Telstra customers will have access to the Australian emergency alert system this summer, while Optus and Vodafone alerts will come on board next year.
"In a world first, emergency text messages will be sent out to mobile phones based on where that phone is, as well as its registered address," Federal Attorney-General Nicola Roxon said in a statement on Thursday.
Roxon said that issuing emergency warnings effectively during a disaster was "absolutely critical."
"This update will help emergency services to get warnings to the right people, at the right time, in the right place," she said.
She said that the public should not rely on receiving any single warning system, but should also listen to the radio, watch television, check emergency services websites, and stay aware of local conditions.
The government has spent nearly AU$60 million on upgrading the alert system so that it can send location-specific warnings during disasters.
Queensland MP Bernie Ripoll said that the state's recent floods emphasised the importance of delivering the right information to people as quickly as possible.

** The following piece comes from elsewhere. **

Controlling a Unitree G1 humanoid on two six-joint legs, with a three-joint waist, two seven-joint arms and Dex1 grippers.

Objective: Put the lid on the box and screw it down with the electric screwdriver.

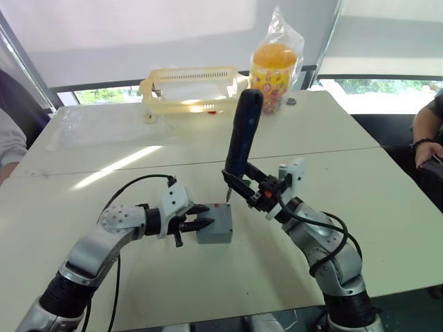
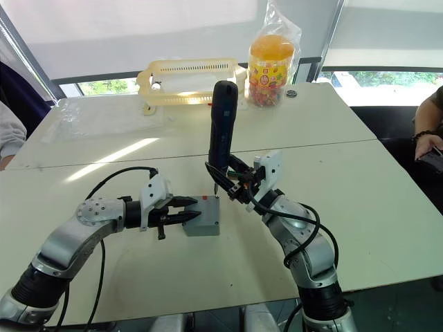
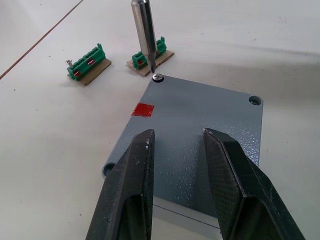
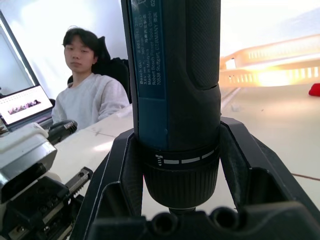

"This upgrade will mean mobile phone users will be able to get these warnings if they're in a disaster area. This system won't only rely upon their registered address," he said.
The Victorian government, which has been negotiating with telco carriers on behalf of the Federal government, had previously signed Telstra on to the alerts system in January, and completed talks with Vodafone and Optus in September this year.
The announcement confirms concerns raised in previous budget estimate sittings that the seven month delay between signing on Vodafone and Optus would mean that the latter two would not be able to use the national alerts system for the fire season. Optus has previously told ZDNet that in the interim, it will continue to reach out to emergency services and volunteer alerts services.